• Data
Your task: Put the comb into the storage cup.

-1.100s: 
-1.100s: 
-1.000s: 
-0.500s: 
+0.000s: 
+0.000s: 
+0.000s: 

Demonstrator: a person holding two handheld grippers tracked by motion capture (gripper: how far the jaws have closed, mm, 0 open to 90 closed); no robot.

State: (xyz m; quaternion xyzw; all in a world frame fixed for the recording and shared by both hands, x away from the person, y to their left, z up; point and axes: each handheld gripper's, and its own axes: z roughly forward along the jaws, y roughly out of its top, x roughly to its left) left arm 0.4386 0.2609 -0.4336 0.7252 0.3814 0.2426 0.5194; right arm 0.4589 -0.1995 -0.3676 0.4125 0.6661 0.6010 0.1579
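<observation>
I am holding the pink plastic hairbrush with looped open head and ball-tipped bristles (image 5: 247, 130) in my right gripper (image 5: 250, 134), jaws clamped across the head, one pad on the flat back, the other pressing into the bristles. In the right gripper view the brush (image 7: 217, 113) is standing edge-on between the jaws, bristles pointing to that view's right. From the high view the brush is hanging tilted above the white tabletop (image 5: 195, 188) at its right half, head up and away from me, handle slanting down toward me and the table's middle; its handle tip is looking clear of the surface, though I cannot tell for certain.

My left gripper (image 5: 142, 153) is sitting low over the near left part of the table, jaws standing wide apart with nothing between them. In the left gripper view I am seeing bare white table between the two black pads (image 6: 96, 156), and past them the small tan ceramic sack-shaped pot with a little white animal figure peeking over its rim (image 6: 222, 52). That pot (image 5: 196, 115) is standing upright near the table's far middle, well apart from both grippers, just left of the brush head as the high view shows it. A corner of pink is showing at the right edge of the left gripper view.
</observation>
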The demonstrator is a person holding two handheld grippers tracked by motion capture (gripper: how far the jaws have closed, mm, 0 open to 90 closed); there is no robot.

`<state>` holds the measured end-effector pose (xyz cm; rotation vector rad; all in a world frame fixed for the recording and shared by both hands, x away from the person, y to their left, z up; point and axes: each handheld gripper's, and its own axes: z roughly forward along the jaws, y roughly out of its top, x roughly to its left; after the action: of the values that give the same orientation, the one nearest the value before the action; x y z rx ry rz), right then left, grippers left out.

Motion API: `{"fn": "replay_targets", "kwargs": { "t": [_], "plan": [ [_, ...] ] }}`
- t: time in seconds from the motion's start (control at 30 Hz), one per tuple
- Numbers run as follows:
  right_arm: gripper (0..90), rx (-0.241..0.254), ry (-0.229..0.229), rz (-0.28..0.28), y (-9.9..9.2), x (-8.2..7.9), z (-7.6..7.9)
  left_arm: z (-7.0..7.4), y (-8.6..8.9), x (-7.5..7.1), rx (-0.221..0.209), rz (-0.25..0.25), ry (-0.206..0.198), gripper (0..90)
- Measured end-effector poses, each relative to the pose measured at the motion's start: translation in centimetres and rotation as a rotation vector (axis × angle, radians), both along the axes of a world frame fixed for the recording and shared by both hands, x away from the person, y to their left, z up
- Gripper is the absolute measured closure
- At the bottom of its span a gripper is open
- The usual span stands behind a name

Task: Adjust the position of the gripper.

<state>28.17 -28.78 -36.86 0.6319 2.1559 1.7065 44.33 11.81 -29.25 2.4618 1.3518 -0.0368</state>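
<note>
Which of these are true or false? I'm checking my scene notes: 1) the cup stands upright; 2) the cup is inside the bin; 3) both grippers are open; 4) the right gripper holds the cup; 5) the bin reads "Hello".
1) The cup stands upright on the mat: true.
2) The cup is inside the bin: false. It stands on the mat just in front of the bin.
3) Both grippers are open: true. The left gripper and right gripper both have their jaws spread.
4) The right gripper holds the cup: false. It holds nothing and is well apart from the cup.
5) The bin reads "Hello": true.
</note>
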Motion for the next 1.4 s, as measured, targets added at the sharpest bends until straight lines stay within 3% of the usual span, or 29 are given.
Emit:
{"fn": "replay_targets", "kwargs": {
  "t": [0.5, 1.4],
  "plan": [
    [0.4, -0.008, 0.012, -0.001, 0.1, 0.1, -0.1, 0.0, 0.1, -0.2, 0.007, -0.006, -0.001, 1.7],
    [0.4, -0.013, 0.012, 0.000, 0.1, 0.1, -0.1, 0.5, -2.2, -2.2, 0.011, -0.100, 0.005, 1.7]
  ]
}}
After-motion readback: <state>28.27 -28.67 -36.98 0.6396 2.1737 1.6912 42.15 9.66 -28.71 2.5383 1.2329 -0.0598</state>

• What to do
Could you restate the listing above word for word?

• Response to this task
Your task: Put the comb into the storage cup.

-1.100s: 
-1.100s: 
-1.000s: 
-0.500s: 
+0.000s: 
+0.000s: 
+0.000s: 

Demonstrator: a person holding two handheld grippers tracked by motion capture (gripper: how far the jaws have closed, mm, 0 open to 90 closed); no robot.

State: (xyz m; quaternion xyzw; all in a world frame fixed for the recording and shared by both hands, x away from the person, y to their left, z up; point and axes: each handheld gripper's, and its own axes: z roughly forward along the jaws, y roughly out of its top, x roughly to its left) left arm 0.4386 0.2609 -0.4336 0.7252 0.3814 0.2426 0.5194; right arm 0.4589 -0.1995 -0.3676 0.4125 0.6661 0.6010 0.1579
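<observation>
I am holding the pink plastic hairbrush with looped open head and ball-tipped bristles (image 5: 247, 130) in my right gripper (image 5: 250, 134), jaws clamped across the head, one pad on the flat back, the other pressing into the bristles. In the right gripper view the brush (image 7: 217, 113) is standing edge-on between the jaws, bristles pointing to that view's right. From the high view the brush is hanging tilted above the white tabletop (image 5: 195, 188) at its right half, head up and away from me, handle slanting down toward me and the table's middle; its handle tip is looking clear of the surface, though I cannot tell for certain.

My left gripper (image 5: 142, 153) is sitting low over the near left part of the table, jaws standing wide apart with nothing between them. In the left gripper view I am seeing bare white table between the two black pads (image 6: 96, 156), and past them the small tan ceramic sack-shaped pot with a little white animal figure peeking over its rim (image 6: 222, 52). That pot (image 5: 196, 115) is standing upright near the table's far middle, well apart from both grippers, just left of the brush head as the high view shows it. A corner of pink is showing at the right edge of the left gripper view.
</observation>
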The demonstrator is a person holding two handheld grippers tracked by motion capture (gripper: how far the jaws have closed, mm, 0 open to 90 closed); there is no robot.

`<state>` holds the measured end-effector pose (xyz cm; rotation vector rad; all in a world frame fixed for the recording and shared by both hands, x away from the person, y to their left, z up; point and axes: each handheld gripper's, and its own axes: z roughly forward along the jaws, y roughly out of its top, x roughly to its left; after the action: of the values that give the same orientation, the one nearest the value before the action; x y z rx ry rz), right then left, grippers left out.

Motion API: `{"fn": "replay_targets", "kwargs": { "t": [_], "plan": [ [_, ...] ] }}`
- t: time in seconds from the motion's start (control at 30 Hz), one per tuple
- Numbers run as follows:
  right_arm: gripper (0..90), rx (-0.241..0.254), ry (-0.229..0.229), rz (-0.28..0.28), y (-9.9..9.2), x (-8.2..7.9), z (-7.6..7.9)
  left_arm: z (-7.0..7.4), y (-8.6..8.9), x (-7.5..7.1), rx (-0.221..0.209), rz (-0.25..0.25), ry (-0.206..0.198), gripper (0..90)
- Measured end-effector poses, each relative to the pose measured at the motion's start: translation in centimetres and rotation as a rotation vector (axis × angle, radians), both along the axes of a world frame fixed for the recording and shared by both hands, x away from the person, y to their left, z up
- Gripper is the absolute measured closure
- At the bottom of its span a gripper is open
- The usual span stands behind a name

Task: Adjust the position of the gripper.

<state>28.17 -28.78 -36.86 0.6319 2.1559 1.7065 44.33 11.81 -29.25 2.4618 1.3518 -0.0368</state>
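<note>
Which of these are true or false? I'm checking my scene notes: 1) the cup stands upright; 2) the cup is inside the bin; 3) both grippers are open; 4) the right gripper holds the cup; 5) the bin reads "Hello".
1) The cup stands upright on the mat: true.
2) The cup is inside the bin: false. It stands on the mat just in front of the bin.
3) Both grippers are open: true. The left gripper and right gripper both have their jaws spread.
4) The right gripper holds the cup: false. It holds nothing and is well apart from the cup.
5) The bin reads "Hello": true.
</note>
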Motion for the next 1.4 s, as measured, targets added at the sharpest bends until straight lines stay within 3% of the usual span, or 29 are given.
Emit:
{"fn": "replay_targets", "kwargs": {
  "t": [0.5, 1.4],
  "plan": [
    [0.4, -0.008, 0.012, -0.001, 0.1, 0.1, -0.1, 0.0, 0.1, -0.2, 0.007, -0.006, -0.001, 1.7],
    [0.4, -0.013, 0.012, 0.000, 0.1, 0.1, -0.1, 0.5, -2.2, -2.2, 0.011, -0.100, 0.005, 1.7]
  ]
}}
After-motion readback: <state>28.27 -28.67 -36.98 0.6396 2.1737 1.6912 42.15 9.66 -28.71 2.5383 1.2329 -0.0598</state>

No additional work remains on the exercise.